Cheryl Ching PhD ’17, who completed her dissertation on constructing and enacting equity at a community college, is recipient of the 2017 Bobby Wright Dissertation of the Year Award from the Association for the Study of Higher Education (CUE). Throughout her graduate studies, she worked at the Center for Urban Education, and she has returned to the center this year as a postdoctoral fellow and research associate. Her work is being supported by a grant from the Bill and Melinda Gates Foundation.
We spoke to her about the meaning of equity in her work.
Why is equity such a challenging term?
For me, equity falls into the same bucket as “democracy” or “love.” My dissertation examines how a college defines what equity means. The faculty and administrators I interviewed each had their own way of expressing what equity means to them. With all of these individual expressions of equity, imagine the challenges this college and others can have with agreeing on an organizational definition. By the end of my data collection, practitioners at my research site still had trouble articulating the meaning of equity for their college.
The thing is, as I worked on piecing together the story, I found that despite the feeling of uncertainty around the college’s definition of equity, in fact, they were constructing a meaning, in part through the actions of campus leaders and faculty. So, even without an explicit document or plan that clearly stated a shared definition of equity, the college had one.
Much of CUE’s work revolves around “equity-mindedness,” which is about approaching inequalities in educational outcomes for students of color from a perspective of race, agency and change. Was equity-mindedness apparent at your research site?

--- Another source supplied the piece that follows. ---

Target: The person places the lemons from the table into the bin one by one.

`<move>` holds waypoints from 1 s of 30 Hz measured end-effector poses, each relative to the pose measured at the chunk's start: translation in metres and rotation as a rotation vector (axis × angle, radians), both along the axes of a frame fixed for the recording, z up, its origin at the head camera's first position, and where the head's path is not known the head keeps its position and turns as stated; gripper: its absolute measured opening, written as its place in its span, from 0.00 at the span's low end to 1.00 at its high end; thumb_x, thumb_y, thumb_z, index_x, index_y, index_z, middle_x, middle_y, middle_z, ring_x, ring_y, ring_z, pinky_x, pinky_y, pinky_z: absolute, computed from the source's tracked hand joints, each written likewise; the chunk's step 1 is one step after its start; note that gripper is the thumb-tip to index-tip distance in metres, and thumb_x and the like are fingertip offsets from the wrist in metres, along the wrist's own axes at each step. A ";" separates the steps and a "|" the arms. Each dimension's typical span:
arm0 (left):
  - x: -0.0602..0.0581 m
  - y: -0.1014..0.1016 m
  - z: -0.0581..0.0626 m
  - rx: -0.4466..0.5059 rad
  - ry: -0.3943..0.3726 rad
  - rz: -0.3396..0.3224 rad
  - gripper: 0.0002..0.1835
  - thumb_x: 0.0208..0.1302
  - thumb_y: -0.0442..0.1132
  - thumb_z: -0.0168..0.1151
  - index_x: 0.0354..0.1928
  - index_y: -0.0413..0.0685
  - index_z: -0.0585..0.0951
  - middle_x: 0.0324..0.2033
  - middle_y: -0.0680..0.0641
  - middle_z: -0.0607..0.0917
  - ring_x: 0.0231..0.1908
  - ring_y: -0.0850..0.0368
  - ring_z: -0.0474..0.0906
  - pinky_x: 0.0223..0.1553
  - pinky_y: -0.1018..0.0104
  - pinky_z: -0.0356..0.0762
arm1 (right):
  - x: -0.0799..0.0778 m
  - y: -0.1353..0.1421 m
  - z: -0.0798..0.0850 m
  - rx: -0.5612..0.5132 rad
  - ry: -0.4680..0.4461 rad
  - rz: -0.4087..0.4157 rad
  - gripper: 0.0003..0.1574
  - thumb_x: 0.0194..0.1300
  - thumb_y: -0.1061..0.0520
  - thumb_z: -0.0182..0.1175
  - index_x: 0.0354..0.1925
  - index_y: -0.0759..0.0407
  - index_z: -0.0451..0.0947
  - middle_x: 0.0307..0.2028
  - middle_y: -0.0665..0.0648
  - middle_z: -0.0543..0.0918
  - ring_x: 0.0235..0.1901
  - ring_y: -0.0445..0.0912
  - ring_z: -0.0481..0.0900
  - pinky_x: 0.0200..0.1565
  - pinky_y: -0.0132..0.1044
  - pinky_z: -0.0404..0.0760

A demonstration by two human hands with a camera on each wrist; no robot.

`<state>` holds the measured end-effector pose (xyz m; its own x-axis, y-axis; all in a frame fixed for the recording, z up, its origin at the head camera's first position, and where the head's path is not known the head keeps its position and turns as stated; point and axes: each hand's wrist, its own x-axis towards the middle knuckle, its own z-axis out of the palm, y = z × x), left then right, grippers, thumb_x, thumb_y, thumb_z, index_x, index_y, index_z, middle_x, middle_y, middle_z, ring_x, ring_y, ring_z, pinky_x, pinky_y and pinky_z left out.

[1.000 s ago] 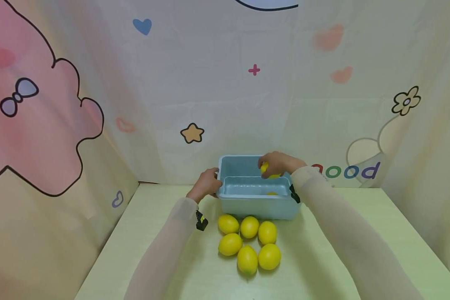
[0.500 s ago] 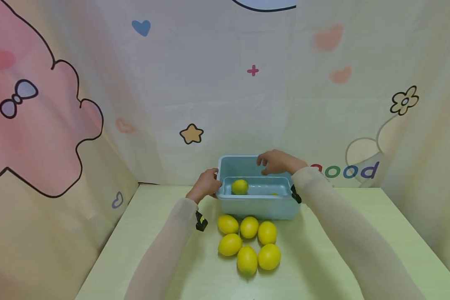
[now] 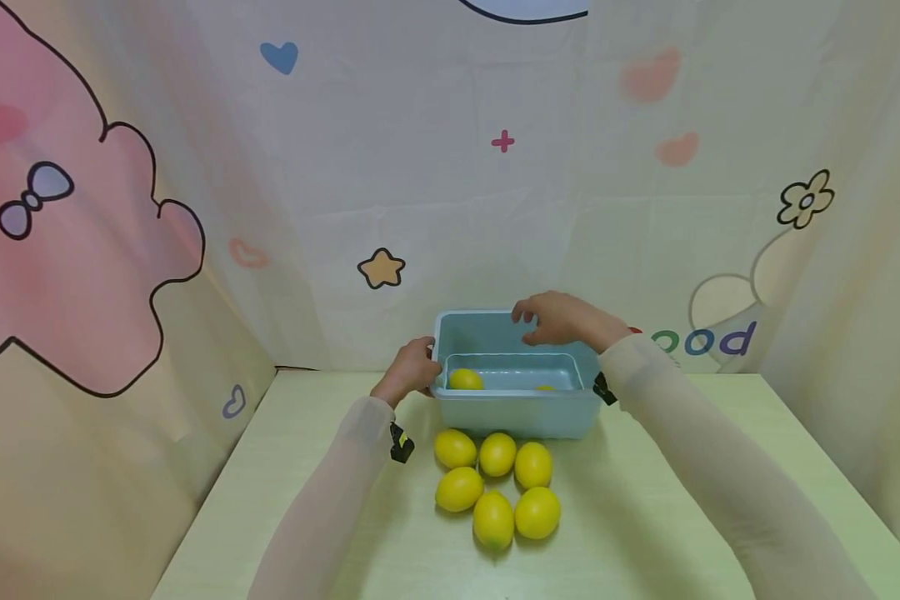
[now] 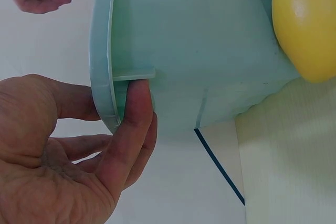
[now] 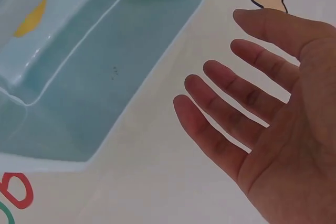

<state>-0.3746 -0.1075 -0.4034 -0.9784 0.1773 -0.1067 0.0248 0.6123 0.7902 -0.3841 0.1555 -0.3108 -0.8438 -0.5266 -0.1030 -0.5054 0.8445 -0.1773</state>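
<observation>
A light blue plastic bin (image 3: 517, 415) stands at the back of the table. My left hand (image 3: 411, 367) grips its left rim, thumb on one side and fingers curled under the lip, as the left wrist view shows. Over the bin's back right part hovers my right hand (image 3: 558, 318), its fingers (image 5: 226, 87) spread and nothing between them. Inside the bin a lemon (image 3: 466, 380) lies at the left, and a sliver of another yellow lemon (image 3: 545, 387) shows at the right, mostly hidden by the front wall.
In front of the bin several lemons (image 3: 497, 455) lie grouped on the pale wooden table (image 3: 330, 533). A printed curtain (image 3: 450, 167) hangs right behind the bin and along both sides. Each wrist wears a small black device (image 3: 401, 443).
My right hand has let go of a lemon, which dropped into the bin and rolled to its left side. The hand has since risen slightly and drawn right. My left hand stays put.
</observation>
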 end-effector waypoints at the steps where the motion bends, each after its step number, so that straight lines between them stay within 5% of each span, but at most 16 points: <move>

I found that this college adhered closely to one facet of equity-mindedness, which is that practitioners are responsible for their students’ learning, experiences and outcomes. The leaders continually expressed that they cannot control many of the factors that impact their students —income issues, housing instability, food security — but there are many other things they can control, and they were going to take responsibility for those things.
Were there ways in which they didn’t adhere to equity-mindedness?
For CUE, race and race-consciousness are fundamental aspects of equity mindedness. At this college, while there was a consciousness of race, equity-mindedness was sometimes used in a race-blind matter. I heard on several occasions how being equity-minded is about serving all students, not just students of color.
Why is race fundamental to equity-minded thinking?
All too often, talk about students is in the aggregate. “Our students are engaged.” “Our students are learning.” “Our students are not learning.” But CUE tries to disrupt that thinking by asking, “Who are you talking about when you say ‘students’? Who do you imagine when you say ‘students’? When you say that your teaching works for students, which students are we actually talking about?”
In particular, CUE tries to get practitioners to think about whether and how teaching, advising and other practices work for African-Americans, Latinx and other racially minoritized students since many higher education practices were not designed for their benefit. So the question becomes, how does a practice work for an African-American student, a Latinx student?
What is CUE doing to ensure that practitioners develop equity-mindedness in the way you described?
We’re starting to think about equity-mindedness as a “competency,” and to break it down into its component parts. What is the knowledge that practitioners need to have to be equity-minded? What are the skills that they need to develop? What are the behaviors that they need to enact? What are the kinds of belief changes that need to happen in order for this concept to be real? These are the questions we are asking, and with any luck, the answers will help us refine our tools and our approach with campuses.